In den letzten Jahren hört man immer wieder, Schokolade sei gesund. Da ist viel Wahres dran, jedoch gilt das für die dunkle Schokolade und nicht für den in Milchschokolade enthaltenen Zucker. Bevorzugen Sie deshalb im Zweifel Bitterschokolade, am besten mit mind. 70% Kakaogehalt. Noch besser sind 85%ige oder sogar 95%ige Schokolade. Zwar schmeckt so eine bittere Schokolade am Anfang ungewohnt bitter, doch gewöhnt man sich schnell an diesen Genuss.
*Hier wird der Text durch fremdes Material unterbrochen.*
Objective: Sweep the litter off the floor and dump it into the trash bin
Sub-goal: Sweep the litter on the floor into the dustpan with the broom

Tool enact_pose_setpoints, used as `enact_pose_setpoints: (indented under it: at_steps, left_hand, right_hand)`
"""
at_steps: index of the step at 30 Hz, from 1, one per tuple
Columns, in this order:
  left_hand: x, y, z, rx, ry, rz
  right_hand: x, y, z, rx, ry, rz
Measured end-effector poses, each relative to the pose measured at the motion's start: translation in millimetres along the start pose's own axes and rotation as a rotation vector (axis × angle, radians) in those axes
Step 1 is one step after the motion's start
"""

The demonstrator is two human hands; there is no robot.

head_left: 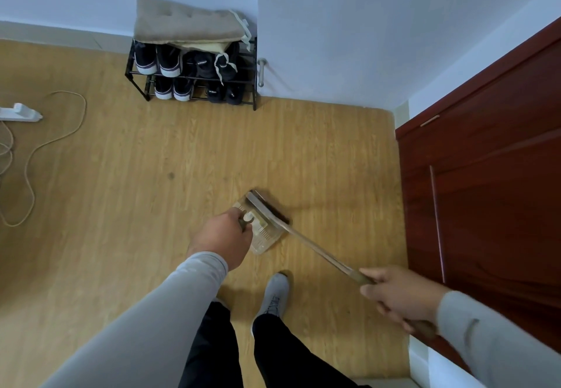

Fazit: Kleine Mengen Schokolade sind gesund, wenn die Schokolade möglichst dunkel ist und wenig Zucker enthalten ist. Zartbitter- oder Bitterschokolade ist gesünder als Milchschokolade. Gönnen Sie sich ruhig ab und zu ein paar Stücke Schokolade, aber auf keinen Fall die ganze Tafel! Diese würde auch zuviele Kalorien enthalten. Oder bereiten Sie sich mal wieder einen schönen, starken Kakao aus purem Kakaopulver zu. Süßen können Sie mit wenig Zucker, besser und kalorienarm geht das mit Stevia, Birkenzucker alias Xylit (z.B. Xucker) oder Erythrit.